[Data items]
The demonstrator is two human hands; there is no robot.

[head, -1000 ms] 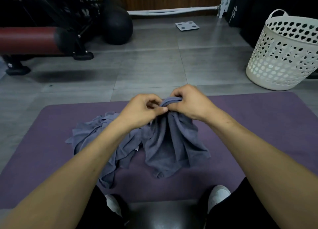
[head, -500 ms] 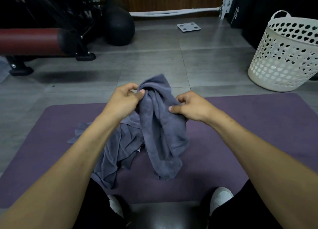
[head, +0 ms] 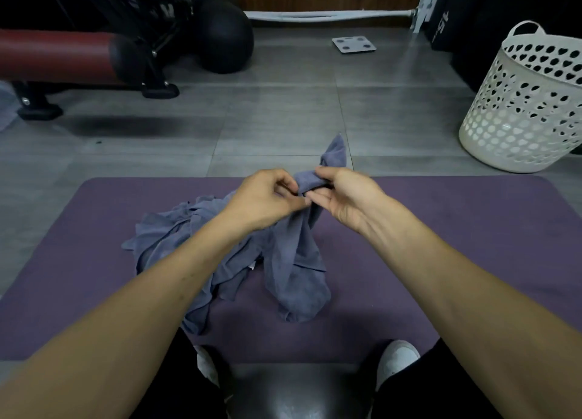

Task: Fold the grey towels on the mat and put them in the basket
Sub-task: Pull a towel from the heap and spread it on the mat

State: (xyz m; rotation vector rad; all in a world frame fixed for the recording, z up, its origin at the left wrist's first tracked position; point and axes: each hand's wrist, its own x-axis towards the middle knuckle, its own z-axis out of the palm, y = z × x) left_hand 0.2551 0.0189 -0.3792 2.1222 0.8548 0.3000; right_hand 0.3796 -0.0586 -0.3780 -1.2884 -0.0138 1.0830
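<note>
A grey towel [head: 296,270] hangs bunched from both my hands above the purple mat [head: 456,245], its lower end resting on the mat. My left hand [head: 264,201] pinches the towel's top from the left. My right hand [head: 343,195] grips the same bunch from the right, and a corner of cloth sticks up behind it. More crumpled grey towel [head: 176,236] lies on the mat to the left, partly hidden by my left forearm. The white perforated basket [head: 529,110] stands on the floor at the far right, beyond the mat.
A red padded bench [head: 56,56] on a black frame and a black ball [head: 225,37] stand at the back left. A white scale [head: 354,44] lies on the grey tiles at the back. My white shoes [head: 398,360] sit at the mat's near edge.
The towel was lifted and turned in my hands; the hands have come back together at its top, and a corner now points up behind my right hand.
</note>
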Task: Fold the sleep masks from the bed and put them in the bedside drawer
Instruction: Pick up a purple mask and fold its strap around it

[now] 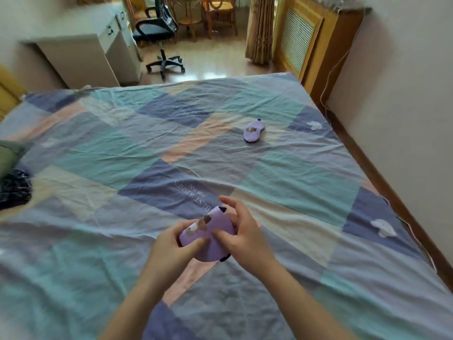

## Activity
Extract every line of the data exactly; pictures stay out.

## Result
The demonstrator is two human hands; there is no robot.

[head, -1000 ms] 
[head, -500 ms] 
[head, +0 ms] 

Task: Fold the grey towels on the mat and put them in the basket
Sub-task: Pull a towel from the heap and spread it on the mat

State: (xyz m; rotation vector rad; all in a world frame fixed for the recording, z up, its origin at the left wrist's first tracked position; point and axes: each hand's wrist, its own x-axis towards the middle knuckle, its own z-axis out of the palm, y = z × x) left_hand 0.2551 0.0189 -0.3792 2.1222 0.8548 0.3000; right_hand 0.3796 -0.0586 -0.3780 -1.2884 -0.0138 1.0830
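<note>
A grey towel [head: 296,270] hangs bunched from both my hands above the purple mat [head: 456,245], its lower end resting on the mat. My left hand [head: 264,201] pinches the towel's top from the left. My right hand [head: 343,195] grips the same bunch from the right, and a corner of cloth sticks up behind it. More crumpled grey towel [head: 176,236] lies on the mat to the left, partly hidden by my left forearm. The white perforated basket [head: 529,110] stands on the floor at the far right, beyond the mat.
A red padded bench [head: 56,56] on a black frame and a black ball [head: 225,37] stand at the back left. A white scale [head: 354,44] lies on the grey tiles at the back. My white shoes [head: 398,360] sit at the mat's near edge.
The towel was lifted and turned in my hands; the hands have come back together at its top, and a corner now points up behind my right hand.
</note>
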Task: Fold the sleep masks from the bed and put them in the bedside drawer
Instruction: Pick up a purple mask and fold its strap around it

[now] 

The answer has been given, and the exercise is complete.